Nos últimos meses, em diversas cidades brasileiras, um golpe envolvendo a venda de abacaxis tem chamado a atenção dos consumidores.
Conhecido como a “Fraude do Abacaxi no Sinal“, esse esquema utiliza um truque para enganar compradores, oferecendo frutas adoçadas de forma artificial.
Essa prática, frequentemente realizada em caminhões parados em semáforos, vem gerando preocupação e discussões entre consumidores e autoridades.
O mecanismo da fraude do abacaxi
Comerciantes de rua têm sido acusados de mergulhar pedaços de abacaxi em soluções açucaradas antes de oferecê-los para degustação.
A artimanha torna a fruta aparentemente mais doce, iludindo o cliente sobre sua verdadeira qualidade. Esse tipo de “trapaça” tem sido observado em várias localidades.
As redes sociais têm desempenhado um papel fundamental na disseminação de denúncias sobre essas práticas.

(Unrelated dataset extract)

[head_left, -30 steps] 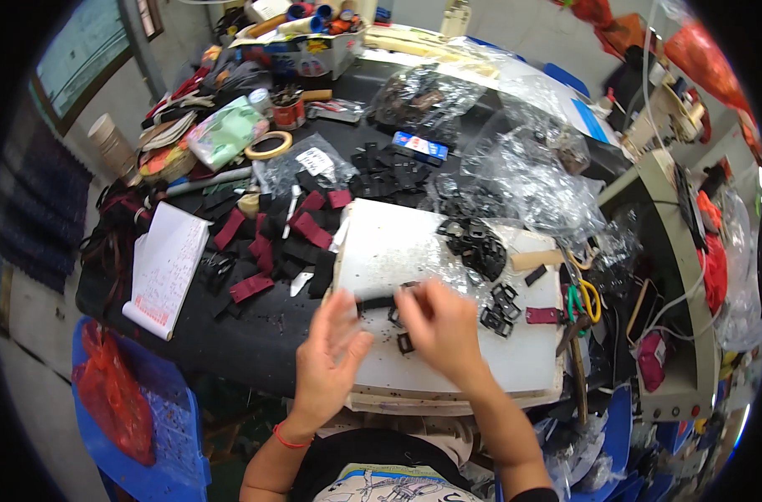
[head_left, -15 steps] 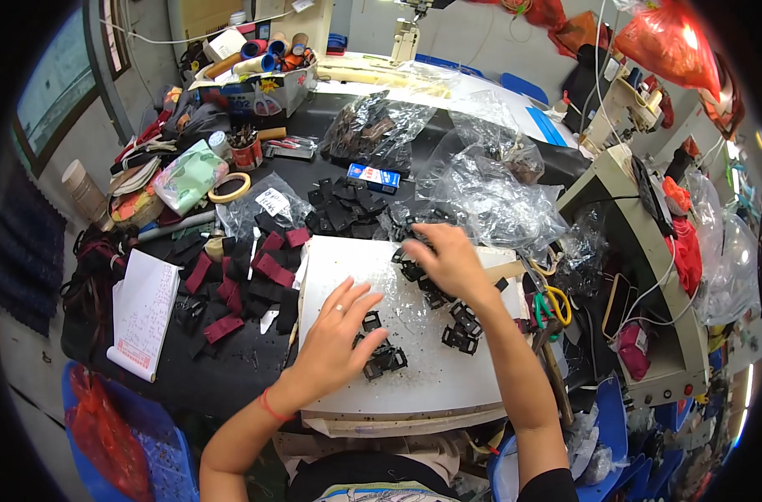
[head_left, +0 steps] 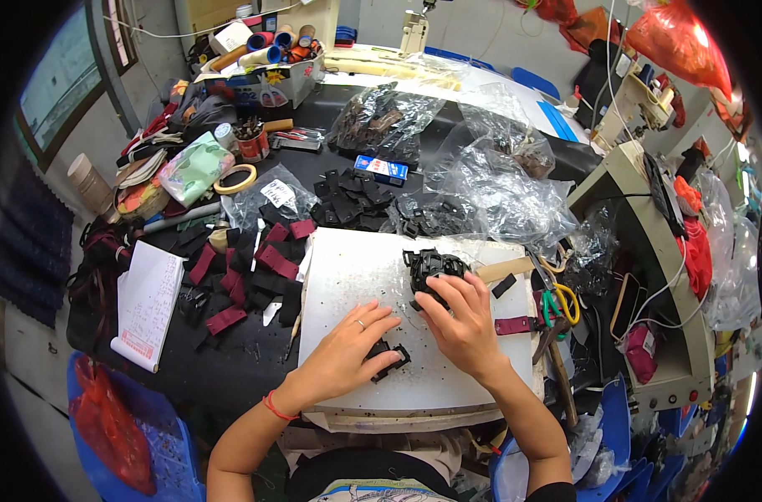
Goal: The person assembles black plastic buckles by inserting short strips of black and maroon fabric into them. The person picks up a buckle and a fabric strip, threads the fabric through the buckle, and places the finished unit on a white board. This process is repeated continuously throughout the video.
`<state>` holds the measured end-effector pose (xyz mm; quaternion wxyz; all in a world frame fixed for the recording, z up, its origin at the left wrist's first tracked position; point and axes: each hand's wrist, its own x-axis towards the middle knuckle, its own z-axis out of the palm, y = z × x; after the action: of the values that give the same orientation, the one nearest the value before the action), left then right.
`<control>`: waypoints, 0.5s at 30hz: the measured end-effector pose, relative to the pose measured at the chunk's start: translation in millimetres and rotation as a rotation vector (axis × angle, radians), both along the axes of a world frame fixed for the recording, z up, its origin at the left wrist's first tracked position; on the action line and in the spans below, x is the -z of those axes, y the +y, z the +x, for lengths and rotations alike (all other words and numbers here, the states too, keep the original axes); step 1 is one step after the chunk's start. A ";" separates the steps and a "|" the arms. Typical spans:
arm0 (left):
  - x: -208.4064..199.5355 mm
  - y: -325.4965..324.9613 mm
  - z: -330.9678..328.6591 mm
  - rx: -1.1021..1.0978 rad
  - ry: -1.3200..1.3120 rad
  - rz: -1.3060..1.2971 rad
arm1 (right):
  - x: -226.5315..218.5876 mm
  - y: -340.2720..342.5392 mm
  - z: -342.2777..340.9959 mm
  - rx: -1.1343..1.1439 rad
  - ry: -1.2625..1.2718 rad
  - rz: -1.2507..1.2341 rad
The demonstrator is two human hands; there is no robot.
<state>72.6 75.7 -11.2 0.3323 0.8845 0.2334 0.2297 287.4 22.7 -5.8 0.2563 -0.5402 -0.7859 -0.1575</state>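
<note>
My left hand [head_left: 346, 350] lies low over the white board [head_left: 347, 266], fingers stretched, thumb against a few small black plastic buckles [head_left: 391, 361]. My right hand [head_left: 463, 322] is arched beside a heaped pile of similar black buckles [head_left: 431, 263], its fingertips at the pile's near edge. No piece can be made out within either hand, though the right palm is hidden. A maroon strap piece [head_left: 515, 325] sticks out to the right of my right hand.
Left of the board lie maroon and black fabric tabs [head_left: 276, 261] and a notepad [head_left: 151, 305]. Scissors with yellow and green handles [head_left: 567, 305] and a hammer [head_left: 561, 368] flank its right edge. Behind are clear plastic bags [head_left: 506, 188] and a blue box [head_left: 381, 170].
My right hand has come nearer from the board's far part, and the scattered buckles there now form one heap. My left hand has shifted only slightly.
</note>
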 end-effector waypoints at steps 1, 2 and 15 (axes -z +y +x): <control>0.6 -3.4 -2.5 -0.034 -0.016 -0.035 | -5.6 -3.5 -5.8 -0.009 0.039 0.018; 0.8 -6.4 -4.6 -0.068 -0.032 -0.069 | -7.0 -7.6 -9.2 0.010 0.115 -0.047; -10.1 -54.5 -29.8 -0.164 -0.335 -1.354 | -22.3 -55.6 -71.2 -0.418 0.601 -0.231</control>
<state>42.8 21.3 -1.1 0.8232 0.4150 0.3368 0.1915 216.2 -32.9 16.5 0.4395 -0.4158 -0.7813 0.1529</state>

Um exemplo ocorreu em fevereiro de 2022, em São Paulo, onde o “golpe da fruta” no Mercado Municipal levou à interdição de bancas pelo Procon-SP.
Proteja-se ao comprar frutas
Para evitar ser vítima desse tipo de engano, os consumidores devem adotar algumas estratégias. É recomendável exigir que a fruta seja cortada na sua presença, impedindo assim manipulações ocultas.
Além disso, conhecer os indicadores de maturidade do abacaxi, pode ajudar na escolha: verifique se a coroa está verde e sem manchas e, ao pressionar levemente a casca, verifique se não está excessivamente rígida.
Embora práticas fraudulentas não sejam exclusivas dos vendedores de caminhão, elas ressaltam a importância de uma fiscalização eficaz. O Brasil possui regulamentações para a venda de produtos alimentícios, mas a fiscalização varia em locais não regulamentados, como ruas e feiras informais.
Em conclusão, a conscientização dos consumidores é fundamental para combater fraudes no comércio de frutas. A expectativa é que, com a crescente atenção dada a essas práticas, medidas mais efetivas sejam adotadas para garantir a confiança entre consumidores e vendedores.